Afterward, I walked a bit father west into another circle, a place where there was a fire a few years ago. It too is circular in form but with a different energy. I am struck by the subtle contrast. This morning there were so many birds about I could not count the diversity or number as they appeared around the mandala of new growth. They fly around connecting eleven standing skeletons of mature trees surrounding the perimeter. With their flight they create an invisible drawing, a web of energy, criss-crossing from tree to tree. Young cottonwoods and Russian Olive’s are over my head in height now and it is getting difficult to see across the circumference. Two weeks ago I was wading here in rubber boots and now the flood plain is dry again though still a bit spongy underfoot. As I am contemplating it all I spot a ragged coyote twenty yards from me. I am standing still and yet he immediately catches my scent and makes eye contact for a few moments, then looks behind him as another coyote steps into my view.
I am humbled to see them, they are a rare sighting, a part of our ecological system that has suffered the consequences of our interference in nature. They are collateral damage from the destruction of their habitat and the invasion of our infrastructures. I have always admired their determination to survive, somehow they live in this narrow passage between the river's edge and the city. They make note of me, the second one takes her time as if I too am a rare curiosity; we stare across the divide into one another's eyes for a long minute. Ordinary reality dissolves away into the oneness of our contact with one another. I wish I could go with them, accompany them for a walk like I would with a beloved dog. It's still morning, ten- fifteen, when I check my cell phone. I want to know if they have been up all night hunting or are they hungry all the time and rarely at rest? I don't believe it is supposed to be like this for them, so restricted in terms of natural space, but at least, these two are free to roam. I think about the words of Robin Wall Kimmerer from a chapter in her book, Braiding Sweetgrass.

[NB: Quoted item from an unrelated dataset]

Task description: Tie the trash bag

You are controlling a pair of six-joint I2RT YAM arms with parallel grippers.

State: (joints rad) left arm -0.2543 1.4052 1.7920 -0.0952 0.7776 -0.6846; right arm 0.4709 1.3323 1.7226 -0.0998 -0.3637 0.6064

Collateral damage: shielding words to keep us from naming the consequences of a missile gone astray. The words ask us to turn our faces away, as if man made destruction were an inescapable fact of nature.
Isolated coyotes and the person using under the dome of the fort-like nest, are part of the collateral damage in this eco-system. We live in such complexity, we consider much of city infrastructure as normal and necessary. The result of industrialization and militarization that cannot be turned backward on the calendar of our evolution. It is an overwhelming topic, one that is not easily simplified, words can be deceptive and collateral mortality shows up as a new term for the side effects of destruction in the environment. I am thinking of the Gulf oil spill in 2010 as a prime example. Yet, there is reason to remain optimistic for there are so many signs of life in this thinly wooded place and still so much beauty here in spite of its compromised, compressed states. Even the needle evidence of a wounded soul reminds me that there is a journey to find wholeness; there are always potential possibilities for healing. Nature has her mysteries, she can recover from a fire in a few short years given the right balance of elements. I wonder how the Gulf has recovered.
There are natural consequences to our destructive behaviors, to our lack of mindfulness in nature and on personal levels as well-in the macrocosim and the microcosim of life-we are all effected by environmental destruction. We are learning that slowly but surely, I have to hold to that belief in order to accept the reality of our existence in the 21st century. One of my yoga teachers said so wisely, that when we are thrown off balance, there are often actions taken that we inevitably regret. I have been thinking about this recently and have realized late in life how my actions of the past have hurt others. Sometimes I wish I could return to certain instances and have the chance to bring balance to the event, or self-correct like in the movie Groundhog Day, where Bill Murray’s character keeps waking up to repeat the same day until he gets it right. So much collateral damage is the consequence of our seeming inability to walk on earth in equanimity. May we adjust our ways into healthy alignments and stand in peaceful equanimity. May we not turn our faces away.